-- Your goal --
Once you have located the line containing "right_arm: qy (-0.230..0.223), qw" in the material below, return it exactly along with each line after it through the line containing "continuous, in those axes".

-- Provided data --
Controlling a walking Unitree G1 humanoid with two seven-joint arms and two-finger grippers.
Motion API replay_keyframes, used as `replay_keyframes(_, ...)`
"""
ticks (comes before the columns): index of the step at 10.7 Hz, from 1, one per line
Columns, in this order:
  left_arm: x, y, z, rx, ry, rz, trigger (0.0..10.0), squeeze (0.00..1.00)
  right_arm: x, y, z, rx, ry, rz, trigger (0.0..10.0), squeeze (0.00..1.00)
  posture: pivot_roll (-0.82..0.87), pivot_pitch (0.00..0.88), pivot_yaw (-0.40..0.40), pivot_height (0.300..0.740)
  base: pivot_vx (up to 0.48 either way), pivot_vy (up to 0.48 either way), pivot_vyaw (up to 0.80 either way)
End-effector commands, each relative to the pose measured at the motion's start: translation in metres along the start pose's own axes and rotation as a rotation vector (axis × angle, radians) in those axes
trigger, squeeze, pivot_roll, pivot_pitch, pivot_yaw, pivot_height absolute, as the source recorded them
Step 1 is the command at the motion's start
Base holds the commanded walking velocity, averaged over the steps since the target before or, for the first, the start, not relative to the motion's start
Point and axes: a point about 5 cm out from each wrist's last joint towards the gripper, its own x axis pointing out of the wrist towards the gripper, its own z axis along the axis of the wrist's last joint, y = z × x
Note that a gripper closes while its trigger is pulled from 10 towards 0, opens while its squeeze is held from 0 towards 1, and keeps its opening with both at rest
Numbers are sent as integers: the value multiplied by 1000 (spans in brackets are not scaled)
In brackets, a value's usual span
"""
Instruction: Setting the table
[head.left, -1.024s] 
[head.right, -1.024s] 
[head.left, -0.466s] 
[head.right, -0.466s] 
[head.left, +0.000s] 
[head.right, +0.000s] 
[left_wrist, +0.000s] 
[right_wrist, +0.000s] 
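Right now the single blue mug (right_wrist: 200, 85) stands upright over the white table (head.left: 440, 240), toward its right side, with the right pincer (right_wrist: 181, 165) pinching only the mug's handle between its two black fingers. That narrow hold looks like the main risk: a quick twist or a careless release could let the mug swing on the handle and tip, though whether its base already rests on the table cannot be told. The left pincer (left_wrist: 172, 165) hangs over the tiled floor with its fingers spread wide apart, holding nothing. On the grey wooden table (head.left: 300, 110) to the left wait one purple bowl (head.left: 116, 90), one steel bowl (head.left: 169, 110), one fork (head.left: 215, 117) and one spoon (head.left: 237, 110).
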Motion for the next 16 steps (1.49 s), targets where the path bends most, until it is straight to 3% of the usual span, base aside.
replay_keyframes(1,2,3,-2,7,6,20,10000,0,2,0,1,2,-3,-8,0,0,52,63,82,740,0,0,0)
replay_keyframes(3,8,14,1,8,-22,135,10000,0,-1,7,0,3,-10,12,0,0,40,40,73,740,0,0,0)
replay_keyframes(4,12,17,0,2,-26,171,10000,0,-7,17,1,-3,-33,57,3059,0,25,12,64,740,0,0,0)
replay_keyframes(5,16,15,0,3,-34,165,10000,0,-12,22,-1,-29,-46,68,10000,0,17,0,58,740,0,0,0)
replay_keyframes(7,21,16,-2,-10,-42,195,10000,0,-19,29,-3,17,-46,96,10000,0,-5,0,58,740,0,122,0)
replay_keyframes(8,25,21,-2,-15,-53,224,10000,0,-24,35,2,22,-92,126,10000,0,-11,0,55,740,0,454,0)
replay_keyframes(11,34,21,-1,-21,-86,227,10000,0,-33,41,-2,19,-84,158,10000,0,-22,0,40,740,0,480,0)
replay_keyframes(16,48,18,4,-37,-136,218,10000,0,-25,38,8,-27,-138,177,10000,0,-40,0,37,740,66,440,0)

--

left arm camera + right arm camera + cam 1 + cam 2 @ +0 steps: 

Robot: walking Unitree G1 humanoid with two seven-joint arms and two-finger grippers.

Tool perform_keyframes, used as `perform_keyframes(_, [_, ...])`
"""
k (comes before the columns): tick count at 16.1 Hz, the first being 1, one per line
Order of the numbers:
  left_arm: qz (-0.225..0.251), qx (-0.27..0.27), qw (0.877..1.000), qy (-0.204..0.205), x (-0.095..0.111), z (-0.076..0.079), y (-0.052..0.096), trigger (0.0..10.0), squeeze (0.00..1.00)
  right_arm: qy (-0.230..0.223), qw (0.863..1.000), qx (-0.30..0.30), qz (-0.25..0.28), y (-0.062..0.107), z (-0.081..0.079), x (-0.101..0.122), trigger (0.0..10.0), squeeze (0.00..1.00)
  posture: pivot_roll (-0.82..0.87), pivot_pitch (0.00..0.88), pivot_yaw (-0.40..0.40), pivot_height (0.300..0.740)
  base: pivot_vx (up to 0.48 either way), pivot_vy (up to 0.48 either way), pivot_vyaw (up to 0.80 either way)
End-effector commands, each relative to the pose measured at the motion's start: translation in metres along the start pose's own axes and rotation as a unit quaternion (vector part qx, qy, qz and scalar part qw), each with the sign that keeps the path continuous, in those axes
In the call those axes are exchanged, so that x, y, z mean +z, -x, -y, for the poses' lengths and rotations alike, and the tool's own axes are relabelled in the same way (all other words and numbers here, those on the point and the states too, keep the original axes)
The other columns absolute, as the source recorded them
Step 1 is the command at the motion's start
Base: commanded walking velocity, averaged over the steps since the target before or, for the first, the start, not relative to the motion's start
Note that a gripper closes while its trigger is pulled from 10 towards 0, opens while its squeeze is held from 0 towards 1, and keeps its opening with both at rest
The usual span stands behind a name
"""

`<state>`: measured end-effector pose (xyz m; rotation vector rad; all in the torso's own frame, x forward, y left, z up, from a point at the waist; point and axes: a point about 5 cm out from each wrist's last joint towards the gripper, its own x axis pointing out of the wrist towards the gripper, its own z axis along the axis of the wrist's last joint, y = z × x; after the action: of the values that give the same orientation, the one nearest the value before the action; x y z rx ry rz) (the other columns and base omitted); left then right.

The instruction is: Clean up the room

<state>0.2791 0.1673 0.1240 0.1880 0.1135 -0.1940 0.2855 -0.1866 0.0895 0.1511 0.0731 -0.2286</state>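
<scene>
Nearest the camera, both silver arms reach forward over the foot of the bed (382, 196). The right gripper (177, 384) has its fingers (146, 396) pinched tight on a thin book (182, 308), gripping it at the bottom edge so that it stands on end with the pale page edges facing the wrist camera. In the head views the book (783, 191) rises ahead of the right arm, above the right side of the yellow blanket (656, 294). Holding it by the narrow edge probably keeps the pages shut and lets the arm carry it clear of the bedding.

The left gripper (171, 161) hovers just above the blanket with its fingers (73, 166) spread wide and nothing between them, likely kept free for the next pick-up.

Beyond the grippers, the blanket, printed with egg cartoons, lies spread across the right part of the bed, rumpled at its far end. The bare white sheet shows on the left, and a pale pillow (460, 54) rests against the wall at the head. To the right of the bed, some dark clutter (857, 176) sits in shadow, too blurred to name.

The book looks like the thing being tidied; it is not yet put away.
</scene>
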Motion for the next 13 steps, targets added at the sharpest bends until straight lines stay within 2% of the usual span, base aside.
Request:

-- Task result --
  right_arm: qy (-0.230..0.223), qw (0.863..1.000), qx (-0.30..0.30), qz (-0.25..0.28), y (-0.062..0.107), z (-0.081..0.079), x (-0.101..0.122), trigger (0.0..10.0), squeeze (0.00..1.00)
  posture: pivot_roll (-0.82..0.87), pivot_pitch (0.00..0.88), pivot_yaw (-0.40..0.40), pivot_height (0.300..0.740)
  base: pivot_vx (up to 0.48 either way), pivot_vy (up to 0.48 either way), pivot_vyaw (up to 0.80 either way)
End-effector commands, each relative to the pose measured at the motion's start: translation in metres along the start pose's own axes and rotation as a unit quaternion (vector part qx, qy, qz and scalar part qw), each with the sign that keeps the path continuous, in those axes

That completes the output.